[WHAT TO WORK ON]:
What is needed is an exact copy of the lines in the listing below, from the one with "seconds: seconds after" up to and including the one with "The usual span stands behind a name", with no other lines.

*** GIVEN DATA Section Begins ***

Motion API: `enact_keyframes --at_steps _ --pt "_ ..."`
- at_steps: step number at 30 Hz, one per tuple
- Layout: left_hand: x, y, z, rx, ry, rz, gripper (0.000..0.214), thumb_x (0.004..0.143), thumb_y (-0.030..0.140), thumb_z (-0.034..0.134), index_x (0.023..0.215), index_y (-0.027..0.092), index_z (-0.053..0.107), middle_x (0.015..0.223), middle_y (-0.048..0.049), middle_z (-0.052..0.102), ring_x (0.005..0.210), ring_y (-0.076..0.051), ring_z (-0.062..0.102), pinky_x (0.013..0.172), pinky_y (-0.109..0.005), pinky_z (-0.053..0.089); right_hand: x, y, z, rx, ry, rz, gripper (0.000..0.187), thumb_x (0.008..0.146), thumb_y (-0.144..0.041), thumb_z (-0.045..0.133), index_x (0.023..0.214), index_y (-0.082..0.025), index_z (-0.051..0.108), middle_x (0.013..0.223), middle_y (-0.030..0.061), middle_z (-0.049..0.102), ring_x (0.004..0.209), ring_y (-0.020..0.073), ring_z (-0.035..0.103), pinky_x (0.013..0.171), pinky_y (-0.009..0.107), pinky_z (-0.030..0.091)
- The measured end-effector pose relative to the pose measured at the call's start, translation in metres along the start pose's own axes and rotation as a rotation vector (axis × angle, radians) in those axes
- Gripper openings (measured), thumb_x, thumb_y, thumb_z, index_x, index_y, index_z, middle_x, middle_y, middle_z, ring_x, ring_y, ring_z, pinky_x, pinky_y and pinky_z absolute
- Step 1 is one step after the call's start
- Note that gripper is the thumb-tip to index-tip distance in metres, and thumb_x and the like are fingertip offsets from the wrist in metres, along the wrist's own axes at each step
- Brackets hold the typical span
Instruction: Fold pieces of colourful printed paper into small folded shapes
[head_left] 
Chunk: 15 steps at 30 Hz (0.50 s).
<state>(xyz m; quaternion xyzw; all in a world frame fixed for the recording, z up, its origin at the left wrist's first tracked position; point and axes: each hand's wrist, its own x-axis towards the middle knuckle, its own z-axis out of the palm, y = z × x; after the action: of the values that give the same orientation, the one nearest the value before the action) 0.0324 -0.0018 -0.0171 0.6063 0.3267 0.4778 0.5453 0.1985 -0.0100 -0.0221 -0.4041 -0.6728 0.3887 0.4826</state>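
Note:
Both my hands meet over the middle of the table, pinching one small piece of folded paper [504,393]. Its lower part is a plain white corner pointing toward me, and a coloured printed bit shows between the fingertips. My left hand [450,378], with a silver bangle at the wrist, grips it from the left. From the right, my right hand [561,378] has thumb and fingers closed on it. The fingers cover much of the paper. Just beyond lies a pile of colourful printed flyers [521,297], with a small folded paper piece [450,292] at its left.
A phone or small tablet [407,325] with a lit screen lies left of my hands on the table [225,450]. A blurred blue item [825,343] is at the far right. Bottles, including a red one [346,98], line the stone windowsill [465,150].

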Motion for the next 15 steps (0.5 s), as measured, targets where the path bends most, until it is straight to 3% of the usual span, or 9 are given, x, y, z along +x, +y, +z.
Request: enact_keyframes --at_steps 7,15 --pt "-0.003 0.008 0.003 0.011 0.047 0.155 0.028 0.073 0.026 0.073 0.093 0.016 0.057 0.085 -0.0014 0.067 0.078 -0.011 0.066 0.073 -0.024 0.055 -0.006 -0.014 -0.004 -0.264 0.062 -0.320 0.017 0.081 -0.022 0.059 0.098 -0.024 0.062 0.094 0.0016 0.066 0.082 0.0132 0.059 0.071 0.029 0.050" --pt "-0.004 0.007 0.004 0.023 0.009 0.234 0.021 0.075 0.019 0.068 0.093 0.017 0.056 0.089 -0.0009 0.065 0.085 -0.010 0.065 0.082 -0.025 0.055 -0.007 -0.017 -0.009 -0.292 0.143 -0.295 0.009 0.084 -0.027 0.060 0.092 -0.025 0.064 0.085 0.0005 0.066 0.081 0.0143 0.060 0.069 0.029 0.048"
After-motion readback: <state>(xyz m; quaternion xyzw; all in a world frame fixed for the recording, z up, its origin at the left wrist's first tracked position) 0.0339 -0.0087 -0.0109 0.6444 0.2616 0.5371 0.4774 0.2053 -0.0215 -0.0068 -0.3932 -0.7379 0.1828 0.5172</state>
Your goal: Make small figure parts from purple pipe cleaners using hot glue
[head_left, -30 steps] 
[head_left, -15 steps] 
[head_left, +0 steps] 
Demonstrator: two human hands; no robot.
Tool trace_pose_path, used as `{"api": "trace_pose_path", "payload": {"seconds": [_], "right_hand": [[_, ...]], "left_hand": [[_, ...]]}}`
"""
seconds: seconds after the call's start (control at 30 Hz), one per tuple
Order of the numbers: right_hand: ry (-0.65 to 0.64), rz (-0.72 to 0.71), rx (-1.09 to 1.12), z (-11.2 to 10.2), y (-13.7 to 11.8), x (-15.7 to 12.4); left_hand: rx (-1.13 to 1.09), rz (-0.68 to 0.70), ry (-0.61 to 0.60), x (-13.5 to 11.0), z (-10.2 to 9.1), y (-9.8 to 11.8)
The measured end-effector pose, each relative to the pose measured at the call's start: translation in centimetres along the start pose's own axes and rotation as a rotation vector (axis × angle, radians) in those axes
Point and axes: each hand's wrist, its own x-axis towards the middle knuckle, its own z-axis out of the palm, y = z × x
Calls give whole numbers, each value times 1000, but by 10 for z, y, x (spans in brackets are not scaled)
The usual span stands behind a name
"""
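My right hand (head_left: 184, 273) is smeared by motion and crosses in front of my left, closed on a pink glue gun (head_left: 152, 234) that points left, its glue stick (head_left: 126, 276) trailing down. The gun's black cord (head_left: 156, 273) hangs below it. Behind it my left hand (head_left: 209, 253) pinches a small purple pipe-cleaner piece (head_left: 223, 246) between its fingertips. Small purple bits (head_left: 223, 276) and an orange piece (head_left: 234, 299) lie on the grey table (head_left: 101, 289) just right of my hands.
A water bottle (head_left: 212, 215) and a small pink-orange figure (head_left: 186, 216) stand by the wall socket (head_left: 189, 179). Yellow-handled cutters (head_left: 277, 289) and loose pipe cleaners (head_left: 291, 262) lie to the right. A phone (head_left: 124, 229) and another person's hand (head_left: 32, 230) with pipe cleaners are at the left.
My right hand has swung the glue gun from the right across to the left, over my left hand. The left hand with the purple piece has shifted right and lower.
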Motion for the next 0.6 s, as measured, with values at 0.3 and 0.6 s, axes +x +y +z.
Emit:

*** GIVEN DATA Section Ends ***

[RESPONSE TO THE TASK]:
seconds: seconds after the call's start (control at 30 Hz), one per tuple
Order of the numbers: right_hand: ry (-0.65 to 0.64), rz (-0.72 to 0.71), rx (-1.09 to 1.12), z (-11.2 to 10.2), y (-13.7 to 11.8), x (-15.7 to 12.4); left_hand: rx (-1.13 to 1.09), rz (-0.68 to 0.70), ry (-0.61 to 0.60), x (-13.5 to 11.0), z (-10.2 to 9.1), y (-9.8 to 11.8)
The measured end-effector pose, each relative to the pose measured at the call's start: translation in centimetres along the start pose's own axes and rotation as a rotation vector (axis × angle, radians) in those axes
Point and axes: each hand's wrist, its own x-axis towards the middle knuckle, its own z-axis out of the palm, y = z × x
Calls give whole numbers, each value times 1000, but by 10 for z, y, x (spans in brackets are not scaled)
The usual span stands behind a name

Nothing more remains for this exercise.